Мари из Порт-ан-Бессена | страница 18



Ну и что?

У него бывали моменты, когда ему хотелось все бросить, перегнать «Жанну» в Шербур, чтобы освободиться от Порт-ан-Бессена и этой чертовой Мари.

Учитель советовал ему то же самое, убеждал, что рыбу лучше продавать в Шербуре, но Шателар только отвечал ему:

— Ты так говоришь, потому что там твоя жена. Ну что ж! Тем хуже…

«Жанна» останется в Порт-ан-Бессене как в порту приписки… Нравится тебе это или нет…

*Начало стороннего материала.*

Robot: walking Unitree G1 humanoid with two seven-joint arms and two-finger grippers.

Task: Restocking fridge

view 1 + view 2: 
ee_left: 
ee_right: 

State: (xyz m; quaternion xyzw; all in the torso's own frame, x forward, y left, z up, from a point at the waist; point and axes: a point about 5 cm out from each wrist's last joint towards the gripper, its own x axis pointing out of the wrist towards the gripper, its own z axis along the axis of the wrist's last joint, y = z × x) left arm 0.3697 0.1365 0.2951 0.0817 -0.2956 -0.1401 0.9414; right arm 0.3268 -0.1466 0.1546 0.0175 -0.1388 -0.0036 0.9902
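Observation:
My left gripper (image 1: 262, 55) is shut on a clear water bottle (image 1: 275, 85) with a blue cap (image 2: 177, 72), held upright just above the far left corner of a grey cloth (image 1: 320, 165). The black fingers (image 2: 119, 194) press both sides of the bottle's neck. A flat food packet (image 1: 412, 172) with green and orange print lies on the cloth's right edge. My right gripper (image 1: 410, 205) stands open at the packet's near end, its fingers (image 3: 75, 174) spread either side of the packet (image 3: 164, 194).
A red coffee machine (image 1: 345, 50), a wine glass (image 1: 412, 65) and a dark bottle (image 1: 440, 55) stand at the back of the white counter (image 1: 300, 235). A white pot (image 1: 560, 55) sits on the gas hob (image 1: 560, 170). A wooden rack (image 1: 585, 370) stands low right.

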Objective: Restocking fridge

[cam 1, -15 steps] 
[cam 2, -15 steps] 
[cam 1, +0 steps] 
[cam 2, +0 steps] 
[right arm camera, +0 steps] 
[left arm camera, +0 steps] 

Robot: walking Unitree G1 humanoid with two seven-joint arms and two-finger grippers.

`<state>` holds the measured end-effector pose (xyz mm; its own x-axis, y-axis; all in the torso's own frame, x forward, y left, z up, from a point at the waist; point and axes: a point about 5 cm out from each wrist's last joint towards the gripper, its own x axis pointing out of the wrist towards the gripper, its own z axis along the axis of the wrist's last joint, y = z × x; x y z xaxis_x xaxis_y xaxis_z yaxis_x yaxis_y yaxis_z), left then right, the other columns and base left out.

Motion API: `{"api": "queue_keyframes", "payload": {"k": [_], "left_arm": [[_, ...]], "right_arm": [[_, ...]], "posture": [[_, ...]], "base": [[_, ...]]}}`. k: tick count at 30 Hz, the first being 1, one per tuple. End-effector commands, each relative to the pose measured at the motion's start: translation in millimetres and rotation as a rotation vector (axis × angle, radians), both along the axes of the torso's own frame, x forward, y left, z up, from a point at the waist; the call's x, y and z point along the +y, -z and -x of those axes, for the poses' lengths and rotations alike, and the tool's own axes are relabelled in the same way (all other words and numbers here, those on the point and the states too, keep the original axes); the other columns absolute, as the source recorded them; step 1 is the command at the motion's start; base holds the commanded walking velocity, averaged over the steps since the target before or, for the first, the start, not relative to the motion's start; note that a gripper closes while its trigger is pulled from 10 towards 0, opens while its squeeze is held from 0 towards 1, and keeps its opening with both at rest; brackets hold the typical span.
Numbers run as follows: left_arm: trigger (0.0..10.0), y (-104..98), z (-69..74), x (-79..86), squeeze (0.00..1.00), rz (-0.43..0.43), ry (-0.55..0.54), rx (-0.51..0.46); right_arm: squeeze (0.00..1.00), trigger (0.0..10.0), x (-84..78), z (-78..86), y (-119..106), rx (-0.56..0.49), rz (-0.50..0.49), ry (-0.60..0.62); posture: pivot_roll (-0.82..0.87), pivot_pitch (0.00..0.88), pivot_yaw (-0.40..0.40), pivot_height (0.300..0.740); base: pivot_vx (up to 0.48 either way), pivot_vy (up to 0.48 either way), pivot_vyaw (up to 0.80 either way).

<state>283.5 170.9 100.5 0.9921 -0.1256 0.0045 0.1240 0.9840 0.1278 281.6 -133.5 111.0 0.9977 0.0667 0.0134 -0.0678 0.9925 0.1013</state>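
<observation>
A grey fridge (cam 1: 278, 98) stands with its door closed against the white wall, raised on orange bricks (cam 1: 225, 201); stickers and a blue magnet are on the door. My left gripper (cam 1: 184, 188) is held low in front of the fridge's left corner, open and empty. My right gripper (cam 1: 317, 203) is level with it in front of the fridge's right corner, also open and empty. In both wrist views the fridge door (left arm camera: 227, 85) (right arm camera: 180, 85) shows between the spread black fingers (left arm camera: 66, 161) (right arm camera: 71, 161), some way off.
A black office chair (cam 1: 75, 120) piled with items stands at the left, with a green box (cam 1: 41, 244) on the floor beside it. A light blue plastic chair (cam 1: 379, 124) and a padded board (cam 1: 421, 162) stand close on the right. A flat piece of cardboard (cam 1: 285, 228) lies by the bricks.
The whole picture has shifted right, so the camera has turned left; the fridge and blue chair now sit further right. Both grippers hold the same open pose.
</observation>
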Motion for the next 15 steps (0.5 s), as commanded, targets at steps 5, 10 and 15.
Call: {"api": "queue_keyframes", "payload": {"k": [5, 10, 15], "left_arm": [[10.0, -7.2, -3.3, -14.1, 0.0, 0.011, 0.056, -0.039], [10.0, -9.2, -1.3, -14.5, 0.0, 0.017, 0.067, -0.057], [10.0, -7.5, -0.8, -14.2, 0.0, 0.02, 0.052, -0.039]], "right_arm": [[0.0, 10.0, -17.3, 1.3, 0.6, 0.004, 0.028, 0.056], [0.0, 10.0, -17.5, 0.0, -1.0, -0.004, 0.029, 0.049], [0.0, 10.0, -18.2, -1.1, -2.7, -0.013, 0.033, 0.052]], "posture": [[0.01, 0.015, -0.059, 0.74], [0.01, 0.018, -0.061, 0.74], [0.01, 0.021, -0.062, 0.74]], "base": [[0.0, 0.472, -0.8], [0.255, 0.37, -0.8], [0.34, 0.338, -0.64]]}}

Разумеется, нравится, ведь Доршен с лета сидел без работы!

И все это из-за Мари!

Шестеренка, которую сломал помощник механика, стоила Шателару в тот день обеда в Порт-ан-Бессене. Он совершенно не хотел, чтобы работа остановилась из-за шестеренки. Ему пришлось на своей машине поехать в Кан, чтобы найти запасную деталь, и он потребовал, чтобы работа продолжалась и вечером, при свете ацетиленовых ламп.

Он не предполагал, что этот случай будет иметь какие-нибудь последствия, и даже не догадывался о существовании некоего Марселя Вио, сына бывшего владельца «Жанны».

Марсель Вио в пять часов покидал бюро архитектора в Байо, где он в качестве ученика все дни протирал штаны.

Уже блестел свет газовых фонарей и ламп в лавках. Марсель прошел маленькой темной улочкой, пересек главную магистраль, чтобы углубиться в более пустынный по сравнению с прочими квартал, где очень скоро вошел под крытый вход большого здания.

Такова была его ежедневная участь. Работа у архитектора вынуждала опаздывать на несколько минут на уроки рисования, и он тихонько пробирался в огромный зал, где лампы-рефлекторы освещали резким светом столы с приколотой белой бумагой.

Там был особый мир, вне обычного, вне Байо и всего существующего, — мир, где они одни проводили два часа вседневно, каждый под своей лампой, которая освещала только его одного да еще доску, прикрепленный к ней кнопками лист, линейки, резинки и циркули.

На высоких и широких окнах, как в каком-нибудь учреждении, не было штор, но они ничего за окнами не видели, да там ничего и не было, кроме темноты, а когда шел дождь — кроме серебристых капель на стеклах.

Температура тоже была соответствующей, как в учреждении-мэрии, школе или музее.

Шуметь было нельзя. Падение линейки на пол вызывало оглушительный шум, а скрип затачиваемого перочинным ножом карандаша слышался за десяток метров.

Иногда кто-то поворачивался, почувствовав тень позади себя. Эта тень заставляла трепетать, и тот, над кем она нависала, сидел с замирающим сердцем, ожидая разгромных фраз преподавателя, который специально носил туфли на мягких каучуковых подошвах.